DATASET SECTION →
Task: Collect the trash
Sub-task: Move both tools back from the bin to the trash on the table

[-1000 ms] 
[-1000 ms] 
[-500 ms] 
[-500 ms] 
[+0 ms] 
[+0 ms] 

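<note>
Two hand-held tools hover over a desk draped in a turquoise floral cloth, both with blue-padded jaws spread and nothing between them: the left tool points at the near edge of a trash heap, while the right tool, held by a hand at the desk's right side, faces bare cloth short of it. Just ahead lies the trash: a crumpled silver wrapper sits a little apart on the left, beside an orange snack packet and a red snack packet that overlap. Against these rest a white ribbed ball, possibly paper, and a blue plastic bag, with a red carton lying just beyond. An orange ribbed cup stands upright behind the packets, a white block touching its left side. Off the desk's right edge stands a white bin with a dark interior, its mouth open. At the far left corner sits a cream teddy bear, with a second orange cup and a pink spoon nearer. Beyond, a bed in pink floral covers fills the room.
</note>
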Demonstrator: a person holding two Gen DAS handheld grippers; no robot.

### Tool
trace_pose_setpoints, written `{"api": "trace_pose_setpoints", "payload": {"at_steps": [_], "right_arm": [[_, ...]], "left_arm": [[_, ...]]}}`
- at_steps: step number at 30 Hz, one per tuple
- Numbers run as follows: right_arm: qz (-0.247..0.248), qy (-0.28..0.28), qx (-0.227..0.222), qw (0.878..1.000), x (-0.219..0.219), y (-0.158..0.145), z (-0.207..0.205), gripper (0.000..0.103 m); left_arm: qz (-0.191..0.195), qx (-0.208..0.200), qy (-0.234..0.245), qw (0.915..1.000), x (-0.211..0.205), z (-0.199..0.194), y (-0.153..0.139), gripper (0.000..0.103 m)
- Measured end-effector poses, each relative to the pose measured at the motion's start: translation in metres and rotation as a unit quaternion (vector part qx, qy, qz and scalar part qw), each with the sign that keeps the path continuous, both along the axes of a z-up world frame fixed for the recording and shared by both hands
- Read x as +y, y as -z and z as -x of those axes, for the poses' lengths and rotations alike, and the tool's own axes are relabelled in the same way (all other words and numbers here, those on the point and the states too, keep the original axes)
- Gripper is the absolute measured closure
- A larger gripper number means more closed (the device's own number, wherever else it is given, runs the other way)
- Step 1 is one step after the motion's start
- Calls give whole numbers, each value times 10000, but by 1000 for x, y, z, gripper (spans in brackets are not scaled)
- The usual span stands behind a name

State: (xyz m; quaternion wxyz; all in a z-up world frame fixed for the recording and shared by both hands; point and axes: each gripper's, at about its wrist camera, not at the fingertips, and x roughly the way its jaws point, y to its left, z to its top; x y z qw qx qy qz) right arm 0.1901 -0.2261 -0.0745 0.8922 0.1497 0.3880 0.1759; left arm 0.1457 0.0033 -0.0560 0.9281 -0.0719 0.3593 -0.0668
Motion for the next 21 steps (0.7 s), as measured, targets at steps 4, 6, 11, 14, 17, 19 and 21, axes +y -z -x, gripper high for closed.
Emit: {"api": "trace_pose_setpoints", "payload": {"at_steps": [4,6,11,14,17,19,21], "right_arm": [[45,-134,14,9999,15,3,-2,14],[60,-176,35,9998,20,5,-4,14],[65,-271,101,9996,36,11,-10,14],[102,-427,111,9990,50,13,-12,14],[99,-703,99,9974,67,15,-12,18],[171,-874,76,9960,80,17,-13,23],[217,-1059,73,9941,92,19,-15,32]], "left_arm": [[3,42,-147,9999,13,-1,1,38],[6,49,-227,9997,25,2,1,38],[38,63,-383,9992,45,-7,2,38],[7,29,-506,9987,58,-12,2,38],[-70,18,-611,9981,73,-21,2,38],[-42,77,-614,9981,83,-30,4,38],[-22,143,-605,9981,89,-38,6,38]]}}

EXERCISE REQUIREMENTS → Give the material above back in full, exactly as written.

SOLUTION FOR THIS PROBLEM →
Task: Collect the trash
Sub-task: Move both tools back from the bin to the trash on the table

[-1000 ms] 
[-1000 ms] 
[-500 ms] 
[-500 ms] 
[+0 ms] 
[+0 ms] 

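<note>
Two hand-held tools hover over a desk draped in a turquoise floral cloth, both with blue-padded jaws spread and nothing between them: the left tool points at the near edge of a trash heap, while the right tool, held by a hand at the desk's right side, faces bare cloth short of it. Just ahead lies the trash: a crumpled silver wrapper sits a little apart on the left, beside an orange snack packet and a red snack packet that overlap. Against these rest a white ribbed ball, possibly paper, and a blue plastic bag, with a red carton lying just beyond. An orange ribbed cup stands upright behind the packets, a white block touching its left side. Off the desk's right edge stands a white bin with a dark interior, its mouth open. At the far left corner sits a cream teddy bear, with a second orange cup and a pink spoon nearer. Beyond, a bed in pink floral covers fills the room.
</note>
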Demonstrator: a person holding two Gen DAS handheld grippers; no robot.

### Tool
trace_pose_setpoints, written `{"api": "trace_pose_setpoints", "payload": {"at_steps": [_], "right_arm": [[_, ...]], "left_arm": [[_, ...]]}}`
- at_steps: step number at 30 Hz, one per tuple
- Numbers run as follows: right_arm: qz (-0.247..0.248), qy (-0.28..0.28), qx (-0.227..0.222), qw (0.878..1.000), x (-0.219..0.219), y (-0.158..0.145), z (-0.207..0.205), gripper (0.000..0.103 m); left_arm: qz (-0.191..0.195), qx (-0.208..0.200), qy (-0.234..0.245), qw (0.915..1.000), x (-0.211..0.205), z (-0.199..0.194), y (-0.153..0.139), gripper (0.000..0.103 m)
- Measured end-effector poses, each relative to the pose measured at the motion's start: translation in metres and rotation as a unit quaternion (vector part qx, qy, qz and scalar part qw), each with the sign that keeps the path continuous, both along the axes of a z-up world frame fixed for the recording and shared by both hands
- Read x as +y, y as -z and z as -x of those axes, for the poses' lengths and rotations alike, and the tool's own axes are relabelled in the same way (all other words and numbers here, those on the point and the states too, keep the original axes)
- Gripper is the absolute measured closure
- A larger gripper number means more closed (the device's own number, wherever else it is given, runs the other way)
- Step 1 is one step after the motion's start
- Calls give whole numbers, each value times 10000, but by 1000 for x, y, z, gripper (spans in brackets are not scaled)
- The usual span stands behind a name

State: (xyz m; quaternion wxyz; all in a z-up world frame fixed for the recording and shared by both hands; point and axes: each gripper's, at about its wrist camera, not at the fingertips, and x roughly the way its jaws point, y to its left, z to its top; x y z qw qx qy qz) right arm 0.1901 -0.2261 -0.0745 0.8922 0.1497 0.3880 0.1759; left arm 0.1457 0.0033 -0.0560 0.9281 -0.0719 0.3593 -0.0668
Motion for the next 21 steps (0.7 s), as measured, targets at steps 4, 6, 11, 14, 17, 19 and 21, axes +y -z -x, gripper high for closed.
Emit: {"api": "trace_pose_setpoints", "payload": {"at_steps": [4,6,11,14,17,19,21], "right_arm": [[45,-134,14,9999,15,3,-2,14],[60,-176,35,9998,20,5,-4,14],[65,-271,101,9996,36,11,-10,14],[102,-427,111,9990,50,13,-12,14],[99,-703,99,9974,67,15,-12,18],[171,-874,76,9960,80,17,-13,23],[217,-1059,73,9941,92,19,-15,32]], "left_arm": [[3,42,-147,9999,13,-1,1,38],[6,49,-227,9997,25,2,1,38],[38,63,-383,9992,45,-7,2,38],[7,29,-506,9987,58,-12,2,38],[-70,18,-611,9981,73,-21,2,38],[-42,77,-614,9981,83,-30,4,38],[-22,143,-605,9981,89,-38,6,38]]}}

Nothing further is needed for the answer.